Performance optimization searching data in file system

Samarjit Baruah :

I have a network associated storage where around 5 million txt files are there related to around 3 million transactions. Size of the total data is around 3.5 TB. I have to search in that location to find if the transaction related file is available or not and have to make two separate reports as CSV file of "available files" and "not available files". We are still in JAVA 6. The challenge that I am facing since I have to search in the location recursively, it takes me around average 2 mins to search in that location because of huge size. I am using Java I/O API to search recursively like below. Is there any way I can improve the performance?

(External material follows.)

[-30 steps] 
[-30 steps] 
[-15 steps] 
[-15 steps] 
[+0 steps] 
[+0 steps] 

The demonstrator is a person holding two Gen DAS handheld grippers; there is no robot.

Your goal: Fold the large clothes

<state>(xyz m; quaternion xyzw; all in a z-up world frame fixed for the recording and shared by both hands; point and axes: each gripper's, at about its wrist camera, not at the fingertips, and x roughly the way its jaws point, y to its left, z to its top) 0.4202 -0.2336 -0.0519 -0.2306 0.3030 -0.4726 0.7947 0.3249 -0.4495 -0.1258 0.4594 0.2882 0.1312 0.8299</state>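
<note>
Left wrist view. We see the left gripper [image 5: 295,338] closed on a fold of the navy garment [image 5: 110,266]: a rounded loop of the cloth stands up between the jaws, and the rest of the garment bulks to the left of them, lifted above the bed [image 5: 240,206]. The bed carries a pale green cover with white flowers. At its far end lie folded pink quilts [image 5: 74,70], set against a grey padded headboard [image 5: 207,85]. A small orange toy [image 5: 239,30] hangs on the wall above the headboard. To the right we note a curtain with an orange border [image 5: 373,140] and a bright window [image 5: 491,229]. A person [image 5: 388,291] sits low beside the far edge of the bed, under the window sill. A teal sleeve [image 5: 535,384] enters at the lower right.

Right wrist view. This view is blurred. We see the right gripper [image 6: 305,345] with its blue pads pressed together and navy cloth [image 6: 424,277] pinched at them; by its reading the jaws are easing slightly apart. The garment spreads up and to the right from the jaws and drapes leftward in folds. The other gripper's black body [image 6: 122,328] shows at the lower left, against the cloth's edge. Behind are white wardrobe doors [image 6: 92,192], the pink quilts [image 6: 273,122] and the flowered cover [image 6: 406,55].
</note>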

File searchFile(File location, String fileName) {
     if (location.isDirectory()) {
         File[] arr = location.listFiles();
         for (File f : arr) {
             File found = searchFile(f, fileName);
             if (found != null)
                 return found;
         }
     } else {
         if (location.getName().equals(fileName)) {
             return location;
         }
     }
     return null;
}
utpal416 :
  • Searching in a Directory or a Network Associated Storage is a nightmare.It takes lot of time when directory is too big / depth. As you are in Java 6 , So you can follow an old fashion approach. List all files in a CSV file like below.
  • e.g

    find . -type f -name '*.txt' >> test.csv . (if unix)

    dir /b/s *.txt > test.csv (if Windows)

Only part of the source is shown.